By Sid Perkins
The concentration of oxygen in Earth’s atmosphere dropped for an extended time about 1.9 billion years ago, following the Great Oxidation Event, researchers now report.
Evidence for the drop in oxygen levels comes from the analyses of minerals taken from banded iron formations, large repositories of iron oxide that accumulated billions of years ago (SN: 6/20/09, p. 24). Those minerals contain large amounts of trace elements, which can provide details about environmental conditions at the time, says Don Canfield, a geobiologist at the University of Southern Denmark in Odense. In particular, he and his colleagues argue in the Sept. 10 Nature, the ratio of stable isotopes of chromium reveal the level of oxygenation in the ancient atmosphere.
Analyses of chromium isotopes in samples from banded iron formations that accumulated during various intervals between 3.7 billion and 570 million years ago show oxygen trends generally consistent with those seen in previous studies. But levels unexpectedly differ during one interval, the time around 1.9 billion years ago. Chromium ratios seen in samples of minerals deposited around that time — and particularly in those from a banded iron formation in Ontario, Canada — are similar to those seen in deposits that formed well before Earth’s atmosphere became well oxygenated about 2.5 billion years ago, during what’s called the Great Oxidation Event.
The new findings are a sign that oxygen concentrations in the atmosphere 1.9 billion years ago dropped substantially for an extended period, the researchers say. The environmental circumstances behind this decline in atmospheric oxygen aren’t clear, however.
Although researchers debate the exact cause and timing of the Great Oxidation Event, the evolution of photosynthetic microorganisms almost certainly was required to generate large amounts of oxygen. Scientists have long thought that once the Great Oxidation Event occurred, atmospheric oxygen levels never dropped back, says Timothy Lyons, a biogeochemist at the University of California, Riverside. But, he notes, the team’s new findings “are compelling evidence that oxygen made a dip again about 1.9 billion years ago. … That’s an observation that’ll have legs.”

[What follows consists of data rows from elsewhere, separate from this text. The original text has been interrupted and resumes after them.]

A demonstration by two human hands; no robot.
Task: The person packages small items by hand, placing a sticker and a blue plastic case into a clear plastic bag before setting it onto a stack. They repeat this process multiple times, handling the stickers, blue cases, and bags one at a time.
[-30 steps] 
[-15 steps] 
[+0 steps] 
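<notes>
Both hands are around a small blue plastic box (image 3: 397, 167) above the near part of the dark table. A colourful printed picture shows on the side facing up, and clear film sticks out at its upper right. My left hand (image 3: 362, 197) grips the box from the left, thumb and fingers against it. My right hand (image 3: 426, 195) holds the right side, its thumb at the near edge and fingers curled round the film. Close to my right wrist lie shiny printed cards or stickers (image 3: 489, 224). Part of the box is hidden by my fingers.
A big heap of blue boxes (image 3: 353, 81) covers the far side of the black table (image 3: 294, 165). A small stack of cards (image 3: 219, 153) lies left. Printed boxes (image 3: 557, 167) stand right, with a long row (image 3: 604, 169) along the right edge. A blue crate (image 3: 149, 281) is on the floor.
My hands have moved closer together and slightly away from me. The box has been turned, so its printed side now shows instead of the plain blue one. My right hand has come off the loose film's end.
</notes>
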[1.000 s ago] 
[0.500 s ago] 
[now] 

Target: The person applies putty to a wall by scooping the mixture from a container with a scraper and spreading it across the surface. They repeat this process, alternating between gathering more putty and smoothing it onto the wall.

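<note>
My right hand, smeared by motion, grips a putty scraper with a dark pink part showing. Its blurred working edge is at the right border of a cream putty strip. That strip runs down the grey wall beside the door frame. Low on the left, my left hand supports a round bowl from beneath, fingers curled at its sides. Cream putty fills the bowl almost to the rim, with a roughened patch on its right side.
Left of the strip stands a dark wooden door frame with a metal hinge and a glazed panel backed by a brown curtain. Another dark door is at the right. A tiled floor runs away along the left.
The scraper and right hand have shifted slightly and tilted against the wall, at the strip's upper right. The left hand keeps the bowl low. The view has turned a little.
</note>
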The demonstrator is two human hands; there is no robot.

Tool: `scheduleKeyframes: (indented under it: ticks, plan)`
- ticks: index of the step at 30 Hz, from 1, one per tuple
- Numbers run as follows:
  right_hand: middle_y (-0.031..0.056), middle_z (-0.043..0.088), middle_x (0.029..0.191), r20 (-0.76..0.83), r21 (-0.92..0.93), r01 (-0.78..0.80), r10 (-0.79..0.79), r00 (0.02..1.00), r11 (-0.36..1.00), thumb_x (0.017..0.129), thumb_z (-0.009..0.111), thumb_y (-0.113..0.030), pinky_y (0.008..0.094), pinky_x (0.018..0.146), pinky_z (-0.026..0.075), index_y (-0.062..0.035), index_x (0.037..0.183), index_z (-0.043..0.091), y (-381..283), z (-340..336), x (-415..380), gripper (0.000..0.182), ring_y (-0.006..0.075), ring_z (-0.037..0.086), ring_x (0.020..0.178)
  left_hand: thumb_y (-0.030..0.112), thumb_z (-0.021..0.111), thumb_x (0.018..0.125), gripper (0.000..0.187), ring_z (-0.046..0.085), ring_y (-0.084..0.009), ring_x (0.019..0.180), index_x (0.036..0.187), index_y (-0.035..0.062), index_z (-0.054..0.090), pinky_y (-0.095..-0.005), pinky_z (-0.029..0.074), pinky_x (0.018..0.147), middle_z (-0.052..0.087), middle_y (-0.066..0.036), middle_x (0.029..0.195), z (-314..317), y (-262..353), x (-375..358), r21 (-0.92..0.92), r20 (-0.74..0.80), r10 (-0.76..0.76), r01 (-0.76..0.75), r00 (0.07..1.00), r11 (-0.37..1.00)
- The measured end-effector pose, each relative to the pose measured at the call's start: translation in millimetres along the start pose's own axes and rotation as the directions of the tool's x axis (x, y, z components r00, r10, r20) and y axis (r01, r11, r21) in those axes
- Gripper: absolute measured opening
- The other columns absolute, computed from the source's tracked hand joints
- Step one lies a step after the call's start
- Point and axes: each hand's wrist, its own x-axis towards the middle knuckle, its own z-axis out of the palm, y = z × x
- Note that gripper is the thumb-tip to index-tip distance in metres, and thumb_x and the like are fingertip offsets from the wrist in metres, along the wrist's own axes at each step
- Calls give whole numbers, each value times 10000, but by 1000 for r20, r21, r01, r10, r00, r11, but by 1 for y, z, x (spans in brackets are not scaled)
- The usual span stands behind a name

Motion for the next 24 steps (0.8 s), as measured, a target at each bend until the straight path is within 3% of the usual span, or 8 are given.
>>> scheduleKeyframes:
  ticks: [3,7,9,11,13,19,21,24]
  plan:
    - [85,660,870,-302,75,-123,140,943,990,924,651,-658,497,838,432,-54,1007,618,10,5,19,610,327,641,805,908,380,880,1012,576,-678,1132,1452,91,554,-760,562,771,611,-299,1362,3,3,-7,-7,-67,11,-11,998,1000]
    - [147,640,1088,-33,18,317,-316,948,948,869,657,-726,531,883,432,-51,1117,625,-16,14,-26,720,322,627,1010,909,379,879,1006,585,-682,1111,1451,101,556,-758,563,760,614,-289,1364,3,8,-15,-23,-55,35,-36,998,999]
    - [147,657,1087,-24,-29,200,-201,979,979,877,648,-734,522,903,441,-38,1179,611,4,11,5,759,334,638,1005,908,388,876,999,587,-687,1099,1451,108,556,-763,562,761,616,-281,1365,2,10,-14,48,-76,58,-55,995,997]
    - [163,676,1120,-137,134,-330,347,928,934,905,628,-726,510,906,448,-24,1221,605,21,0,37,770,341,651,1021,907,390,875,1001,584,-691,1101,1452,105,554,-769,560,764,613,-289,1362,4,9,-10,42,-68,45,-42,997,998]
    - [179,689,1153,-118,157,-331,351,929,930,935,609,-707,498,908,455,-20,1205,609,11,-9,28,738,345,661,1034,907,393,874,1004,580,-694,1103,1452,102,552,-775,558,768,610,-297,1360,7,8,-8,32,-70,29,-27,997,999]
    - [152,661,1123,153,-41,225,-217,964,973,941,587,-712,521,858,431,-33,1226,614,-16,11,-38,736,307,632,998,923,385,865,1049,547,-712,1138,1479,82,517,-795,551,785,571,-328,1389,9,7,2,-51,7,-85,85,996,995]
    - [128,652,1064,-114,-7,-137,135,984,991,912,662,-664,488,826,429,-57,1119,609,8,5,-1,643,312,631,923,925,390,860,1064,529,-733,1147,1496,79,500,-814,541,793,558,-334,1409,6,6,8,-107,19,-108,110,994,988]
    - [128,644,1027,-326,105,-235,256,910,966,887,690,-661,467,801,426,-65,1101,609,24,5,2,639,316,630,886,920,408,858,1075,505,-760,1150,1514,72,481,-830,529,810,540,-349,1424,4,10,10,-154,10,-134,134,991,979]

The new technique for inferring atmospheric oxygen levels works like this: When rocks bearing manganese and chromium are exposed to an oxygenated atmosphere, a series of chemical reactions releases the chromium, which makes its way to the sea via rivers. The higher the concentration of oxygen in the air, the higher the ratio of chromium-53 to chromium-52 is in the river water. When those waters flow into an iron-rich sea where banded iron formations are accumulating, the chromium —which has a strong affinity for iron — gets locked away in the mineral formations.
For now, Lyons isn’t concerned by the fact that the team’s chromium-isotope data disagree with other proxies, such as the ratios of various sulfur isotopes used in other studies, that don’t show the dip. Future work may show that other techniques for inferring oxygen concentrations work only within certain ranges of oxygen levels and therefore results obtained using those techniques may not be valid in all cases.
But other researchers suggest caution. “It’s a bit premature to make a big deal of this [chromium-isotope] proxy because we don’t understand a lot about it,” says Kurt Konhauser, a geobiologist at the University of Alberta in Edmonton, Canada. “If the new findings are true, we’d have to reinterpret everything we know about environmental conditions” 1.9 billion years ago, he adds.
The team’s data also hint that oxygen concentrations were low but on the rise for at least 300 million years before increasing sharply during the Great Oxidation Event. That finding may reinvigorate debate about whether oxygen-making organisms had evolved as early as 2.7 billion years ago, as suggested by biomarkers in Australian rocks (SN: 11/22/08, p. 5).